El SIDA es un homicidio

When a friend sent me a link to this new campaign AIDS is a Mass Murder I didn't know how I felt about it. I was definitely shocked. If you want to be shocked too, stop reading and check out the campaign. If you don't mind a genocidal spoiler or two, read on.

The campaign includes a video, three posters (one shown on the right), a radio spot and a music video featuring "the greatest mass murderers in recent history having sex." Here's how the creators explain the campaign on the official website:

Our campaign to mark World AIDS Day 2009 speaks in clear terms: the new slogan is "AIDS is a mass murderer". The few mass murderers who have claimed a similar number of human lives are shown: Adolf Hitler, Joseph Stalin and Saddam Hussein. The campaign is designed to shake people up, to bring the topic of AIDS back to centre stage, and to reverse the trend of unprotected sexual intercourse. Because anyone can become infected.

At first I think it was just the video of Hitler having sex that freaked me out. But as I began to think about it the problems (and ultimate ineffectiveness) of the images and the campaign I realized that they go beyond what some people might consider bad taste.

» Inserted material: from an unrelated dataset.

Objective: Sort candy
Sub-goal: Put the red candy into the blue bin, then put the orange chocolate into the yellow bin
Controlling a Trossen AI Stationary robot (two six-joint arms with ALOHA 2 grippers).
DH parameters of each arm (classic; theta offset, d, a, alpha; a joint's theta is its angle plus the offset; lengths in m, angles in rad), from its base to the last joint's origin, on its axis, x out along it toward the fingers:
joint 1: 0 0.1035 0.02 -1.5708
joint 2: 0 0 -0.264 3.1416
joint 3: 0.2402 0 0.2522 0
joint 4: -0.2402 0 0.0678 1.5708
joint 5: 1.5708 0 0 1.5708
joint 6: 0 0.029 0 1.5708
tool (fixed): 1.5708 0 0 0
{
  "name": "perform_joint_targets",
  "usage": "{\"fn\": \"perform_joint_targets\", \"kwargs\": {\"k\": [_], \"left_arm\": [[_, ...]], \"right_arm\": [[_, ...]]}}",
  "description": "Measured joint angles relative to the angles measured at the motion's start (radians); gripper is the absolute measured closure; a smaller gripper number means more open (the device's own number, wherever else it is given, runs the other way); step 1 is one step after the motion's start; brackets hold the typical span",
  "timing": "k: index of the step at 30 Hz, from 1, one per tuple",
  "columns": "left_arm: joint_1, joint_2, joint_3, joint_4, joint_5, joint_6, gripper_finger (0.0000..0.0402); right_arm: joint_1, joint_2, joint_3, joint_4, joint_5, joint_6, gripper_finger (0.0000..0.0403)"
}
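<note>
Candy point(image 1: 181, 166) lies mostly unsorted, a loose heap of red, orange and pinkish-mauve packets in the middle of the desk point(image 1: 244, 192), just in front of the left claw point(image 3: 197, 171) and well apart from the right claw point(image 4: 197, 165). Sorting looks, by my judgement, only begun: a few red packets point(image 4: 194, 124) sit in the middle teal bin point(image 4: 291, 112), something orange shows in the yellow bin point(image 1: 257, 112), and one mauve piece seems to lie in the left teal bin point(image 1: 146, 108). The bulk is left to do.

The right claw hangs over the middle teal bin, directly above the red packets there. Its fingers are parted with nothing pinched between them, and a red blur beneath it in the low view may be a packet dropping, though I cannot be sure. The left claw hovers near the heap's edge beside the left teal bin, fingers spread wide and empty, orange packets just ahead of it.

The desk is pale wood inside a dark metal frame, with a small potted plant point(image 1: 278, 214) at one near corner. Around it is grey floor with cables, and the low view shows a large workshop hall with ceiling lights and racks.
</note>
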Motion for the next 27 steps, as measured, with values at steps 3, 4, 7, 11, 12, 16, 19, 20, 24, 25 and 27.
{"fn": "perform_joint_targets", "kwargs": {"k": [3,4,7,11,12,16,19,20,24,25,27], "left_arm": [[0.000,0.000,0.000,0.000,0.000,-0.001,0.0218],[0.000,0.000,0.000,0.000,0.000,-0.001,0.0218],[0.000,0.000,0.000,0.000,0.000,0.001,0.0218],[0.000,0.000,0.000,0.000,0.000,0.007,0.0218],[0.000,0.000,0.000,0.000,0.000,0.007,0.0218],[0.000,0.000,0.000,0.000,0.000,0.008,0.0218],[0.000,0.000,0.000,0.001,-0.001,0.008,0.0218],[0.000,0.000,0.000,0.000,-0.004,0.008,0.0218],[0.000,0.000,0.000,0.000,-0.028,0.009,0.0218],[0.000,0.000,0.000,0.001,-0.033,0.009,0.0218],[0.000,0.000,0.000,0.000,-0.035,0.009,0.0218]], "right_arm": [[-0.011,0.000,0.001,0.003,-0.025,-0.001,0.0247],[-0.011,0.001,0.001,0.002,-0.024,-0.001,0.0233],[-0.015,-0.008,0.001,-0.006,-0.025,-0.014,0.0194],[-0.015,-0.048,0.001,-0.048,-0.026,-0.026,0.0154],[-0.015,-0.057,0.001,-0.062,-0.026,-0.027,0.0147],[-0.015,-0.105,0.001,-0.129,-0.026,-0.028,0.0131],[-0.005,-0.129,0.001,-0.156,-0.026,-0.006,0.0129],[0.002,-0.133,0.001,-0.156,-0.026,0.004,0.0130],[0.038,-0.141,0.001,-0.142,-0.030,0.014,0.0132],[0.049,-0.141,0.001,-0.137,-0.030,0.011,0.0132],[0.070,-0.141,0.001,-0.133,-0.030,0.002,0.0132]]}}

First off, it's not an apt metaphor. The mass murderers referenced in the ads all had plans and rationales for their killing. HIV/AIDS doesn't have a plan; it doesn't have a reason or vision of a world without people who have unprotected sex. These images may shock and may jar you into thinking about them, but the thoughts don't go far because the images don't really make sense.

Which is not to say that HIV is random. We know that HIV rates and deaths associated with AIDS are far from random, related to race, class, gender and caused by the staggering health disparities across the globe and even across a given city or country. If the point of the campaign was to highlight the fact that when HIV leads to death it does so in a way that is linked to things like race and class, where you live and what you have, then images like these could have been appropriate.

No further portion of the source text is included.